Basement Membrane Changes of Myofiber and Fibrosis in Sternocleidomastoid Muscle of Congenital Muscular Torticollis

Objective: To investigate the correlation between the features of basement membranes (BMs) of residual myofibers in the sternocleidomastoid muscle (SCM) and fibrosis of congenital muscular torticollis (CMT) in children, and to evaluate the relationship between BM changes and appearance of CMT. Materials and Methods: We reviewed the CMT patients from 2017 to 2018 and performed pathological studies. Forty resected specimens were stained by hematoxylin and eosin and Masson collagen staining. Immunohistochemical staining of collagen IV and laminin was also performed.
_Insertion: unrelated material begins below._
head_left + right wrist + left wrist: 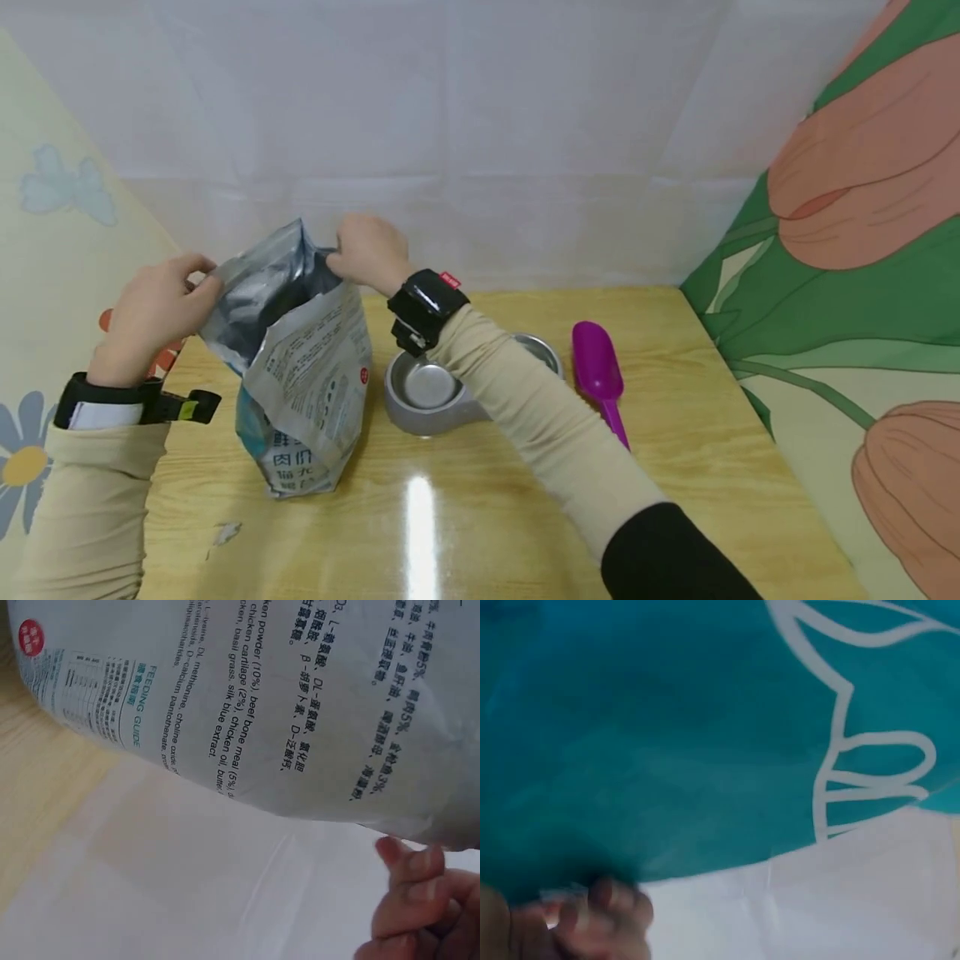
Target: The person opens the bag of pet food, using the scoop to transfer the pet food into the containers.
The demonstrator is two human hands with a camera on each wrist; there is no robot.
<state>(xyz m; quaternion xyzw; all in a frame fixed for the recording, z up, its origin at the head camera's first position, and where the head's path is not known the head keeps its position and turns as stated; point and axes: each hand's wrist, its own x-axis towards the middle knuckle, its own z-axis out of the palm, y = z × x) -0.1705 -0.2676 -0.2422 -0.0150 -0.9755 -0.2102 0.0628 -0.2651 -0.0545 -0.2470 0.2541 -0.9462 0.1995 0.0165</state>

Five adductor muscle specimens from patients with developmental dysplasia of the hip were used as the control group. Results: Hematoxylin and eosin staining revealed apparent interstitial fibrosis around residual myofibers in lesion specimens. However, the severity of fibrosis differed within the same samples. The average percent area of fibrous tissue in affected SCMs and controls were different significantly. Immunohistochemical staining of collagen IV and laminin showed these proteins were mostly expressed in the BM and vascular wall of affected SCM. However, BMs and myofibers from three different areas within the same SCM tissue exhibited significant differences in proteins expression. Conclusions: Therefore, the defective BMs are associated with myofiber and mesenchyme fibrosis in patients with CMT, which is crucial for understanding the histopathology of SCM.